Unlike other fungal infections, PCP cannot be cultured, so diagnosis usually depends on immunofluorescent staining of bronchoalveolar lavage fluid or induced sputum. Currently, nucleic acid amplification tests have been developed that are very sensitive for detecting pneumocystis in respiratory secretions, but they cannot adequately distinguish colonization from disease. Due to the difficulty in obtaining respiratory samples, a serum blood test for PCP has been described as the holy grail for PCP diagnosis. Now a recent study found that plasma β-glucan levels strongly correlated with HIV-related PCP (Clin Infect Dis 2011;53:197–202).
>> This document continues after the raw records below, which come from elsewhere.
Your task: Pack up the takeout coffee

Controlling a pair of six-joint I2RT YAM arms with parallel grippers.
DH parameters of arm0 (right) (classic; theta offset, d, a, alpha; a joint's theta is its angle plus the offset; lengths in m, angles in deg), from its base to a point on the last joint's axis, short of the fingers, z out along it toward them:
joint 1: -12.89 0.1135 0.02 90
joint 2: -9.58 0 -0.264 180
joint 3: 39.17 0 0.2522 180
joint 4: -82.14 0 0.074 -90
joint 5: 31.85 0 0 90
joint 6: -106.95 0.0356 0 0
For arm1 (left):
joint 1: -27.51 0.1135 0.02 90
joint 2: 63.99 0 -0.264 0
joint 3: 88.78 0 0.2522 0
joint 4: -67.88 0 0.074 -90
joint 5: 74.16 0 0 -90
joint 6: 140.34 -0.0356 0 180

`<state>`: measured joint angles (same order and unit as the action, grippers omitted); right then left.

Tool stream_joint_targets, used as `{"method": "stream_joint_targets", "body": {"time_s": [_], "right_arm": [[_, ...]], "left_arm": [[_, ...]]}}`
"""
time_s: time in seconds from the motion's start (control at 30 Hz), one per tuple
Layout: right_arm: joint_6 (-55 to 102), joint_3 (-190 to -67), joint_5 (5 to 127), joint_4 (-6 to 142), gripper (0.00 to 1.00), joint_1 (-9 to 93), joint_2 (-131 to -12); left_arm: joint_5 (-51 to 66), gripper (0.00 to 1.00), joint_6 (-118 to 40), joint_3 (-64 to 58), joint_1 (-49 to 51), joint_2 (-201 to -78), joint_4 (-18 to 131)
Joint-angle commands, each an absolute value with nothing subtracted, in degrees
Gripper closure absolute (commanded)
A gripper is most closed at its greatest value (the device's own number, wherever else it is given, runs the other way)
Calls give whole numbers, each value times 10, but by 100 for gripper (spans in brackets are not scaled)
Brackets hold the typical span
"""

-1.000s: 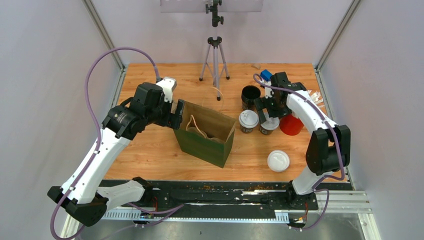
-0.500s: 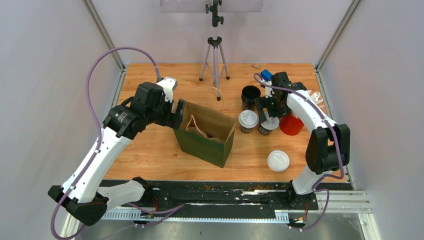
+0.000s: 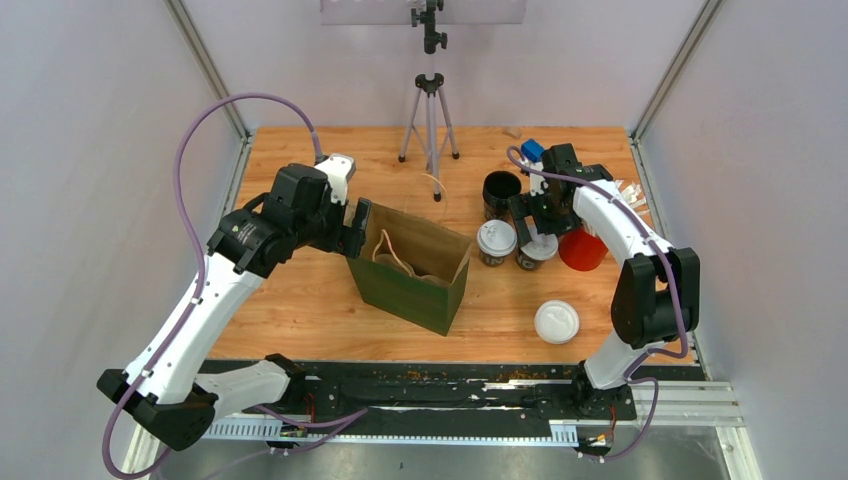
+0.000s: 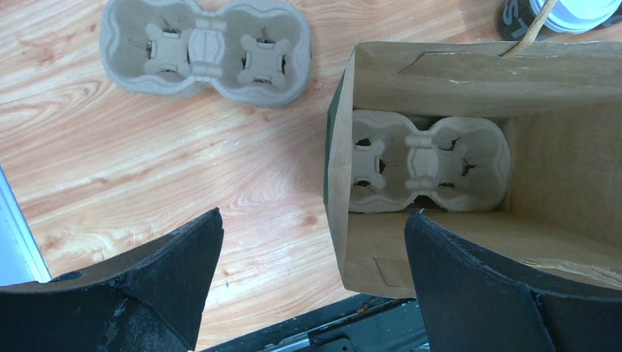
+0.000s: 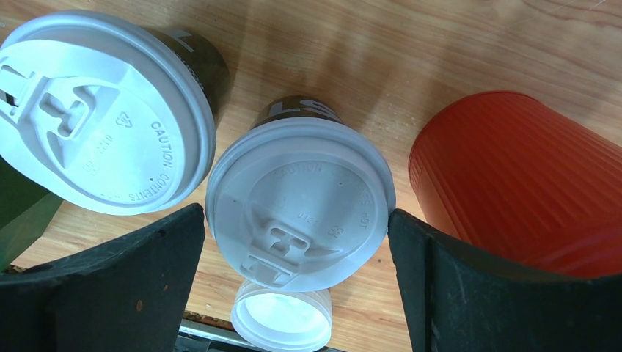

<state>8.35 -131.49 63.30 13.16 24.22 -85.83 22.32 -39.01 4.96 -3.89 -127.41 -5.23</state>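
Note:
Two takeout coffee cups, dark with white lids, stand side by side on the table right of the bag: one (image 3: 497,241) (image 5: 103,110) and one (image 3: 538,250) (image 5: 299,202). My right gripper (image 3: 535,230) (image 5: 297,213) is open and reaches down over the right-hand cup, a finger on each side of its lid. That cup still rests on the wood. The green paper bag (image 3: 410,270) (image 4: 440,249) stands open with a pulp cup carrier (image 4: 429,172) on its floor. My left gripper (image 3: 355,228) (image 4: 314,214) is open astride the bag's left wall.
A red ribbed cup (image 3: 582,249) (image 5: 521,176) stands just right of the right gripper. A black stack of cups (image 3: 501,192) sits behind, and a loose white lid (image 3: 556,322) (image 5: 282,319) lies nearer. A spare carrier (image 4: 205,51) lies left of the bag. A tripod (image 3: 430,120) stands at the back.

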Motion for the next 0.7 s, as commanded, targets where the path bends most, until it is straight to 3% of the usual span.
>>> {"method": "stream_joint_targets", "body": {"time_s": [0.0,0.67], "right_arm": [[89,-1315,650,146,5,240,-848],[85,-1312,646,137,2,240,-825]], "left_arm": [[220,1,-402,55,-37,-1273,-36],[215,1,-404,56,-37,-1273,-34]]}}
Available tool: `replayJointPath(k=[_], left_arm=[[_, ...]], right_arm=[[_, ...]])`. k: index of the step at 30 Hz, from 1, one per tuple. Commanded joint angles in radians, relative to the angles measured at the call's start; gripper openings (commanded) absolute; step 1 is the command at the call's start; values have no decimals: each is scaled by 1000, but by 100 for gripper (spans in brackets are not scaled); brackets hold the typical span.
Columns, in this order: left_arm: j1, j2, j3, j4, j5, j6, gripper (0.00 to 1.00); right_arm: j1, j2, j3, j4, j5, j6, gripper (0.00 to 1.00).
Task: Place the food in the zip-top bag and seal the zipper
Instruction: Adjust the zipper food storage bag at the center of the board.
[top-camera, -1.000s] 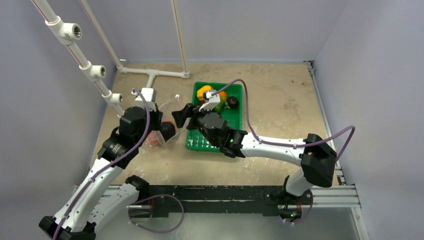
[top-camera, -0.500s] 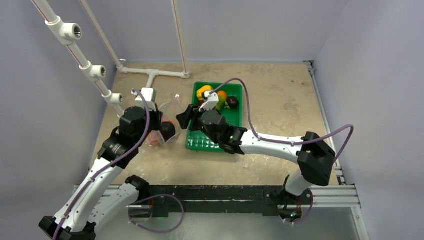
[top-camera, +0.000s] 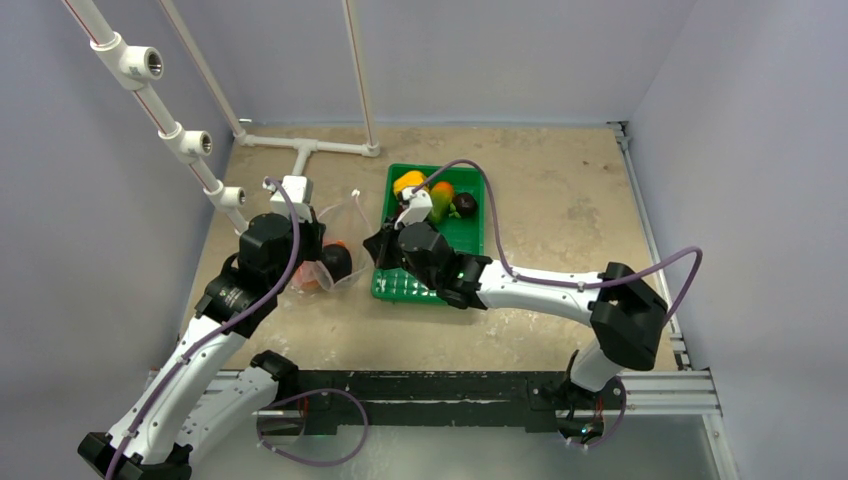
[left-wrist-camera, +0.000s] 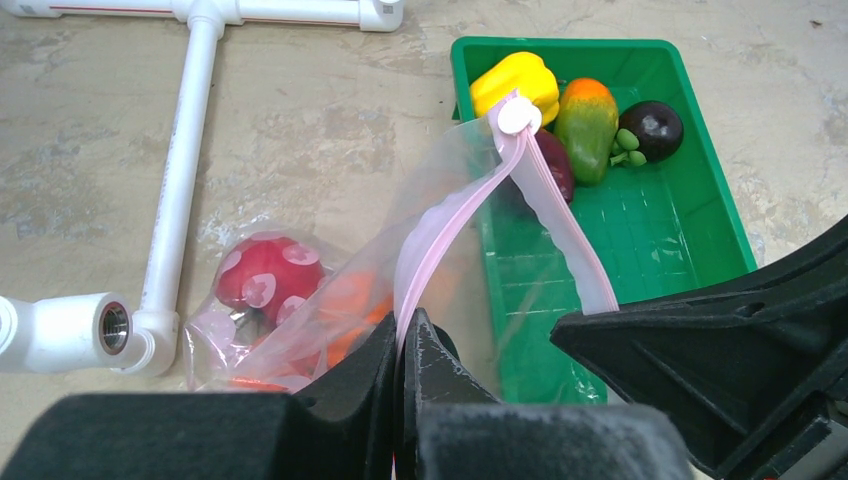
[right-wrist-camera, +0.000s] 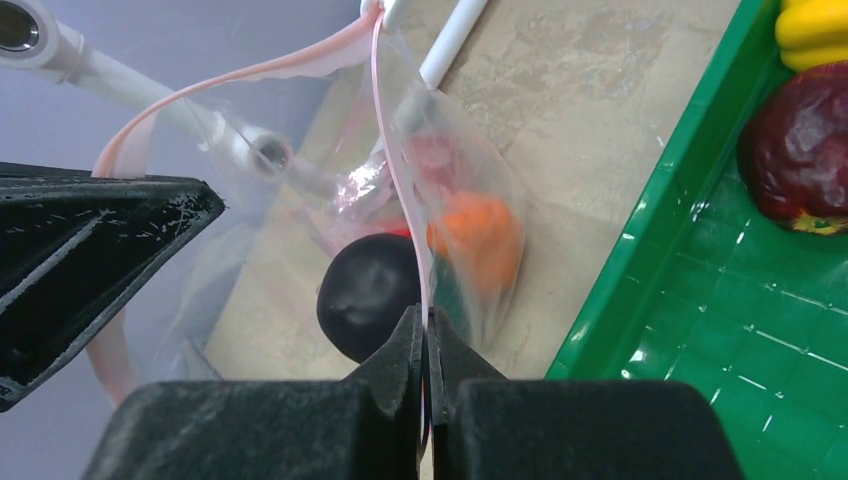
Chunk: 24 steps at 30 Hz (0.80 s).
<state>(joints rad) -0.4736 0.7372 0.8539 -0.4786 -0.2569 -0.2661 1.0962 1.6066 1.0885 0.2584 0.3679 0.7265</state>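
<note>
The clear zip-top bag (left-wrist-camera: 330, 300), just left of the green tray (left-wrist-camera: 640, 235), was pinched at its pink zipper (left-wrist-camera: 450, 215) by the left gripper (left-wrist-camera: 403, 350) and the right gripper (right-wrist-camera: 425, 335). The food (right-wrist-camera: 478, 238) inside was blurred.

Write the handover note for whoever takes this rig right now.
Left gripper: shut on one lip of the zipper.
Right gripper: shut on the other lip.
Zip-top bag: beside the green tray, mouth held open between them.
Done: a red spotted piece and an orange piece are inside.
Left: yellow pepper, green-orange pepper, eggplant and dark red piece lie in the tray; bag them, then seal the zipper.
</note>
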Motion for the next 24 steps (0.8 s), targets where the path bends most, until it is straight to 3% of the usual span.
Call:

Researchers at Brigham and Women’s Hospital in Boston examined the relationship between plasma levels of β-glucan and HIV-related PCP among 252 participants enrolled in the AIDS Clinical Trials Group A5164, a study of antiretroviral therapy for acute opportunistic infections (OIs), including PCP. Of these, 173 (69%) had received a diagnosis of PCP, making it the largest study to date examining β-glucan for PCP diagnosis. The investigators used a β-glucan assay with a positive threshold of ≥80 pg/mL. Median β-glucan in specimens with PCP was 408 pg/mL versus 37 pg/mL without PCP. The test exhibited a sensitivity of 92% and a specificity of 65%. Positive and negative predictive values were 85% and 80%, respectively. “The strong association of β-glucan with HIV-related PCP could have significant clinical implications, especially in settings where the induced sputum examination for PCP is unavailable or has a low sensitivity,” the authors wrote.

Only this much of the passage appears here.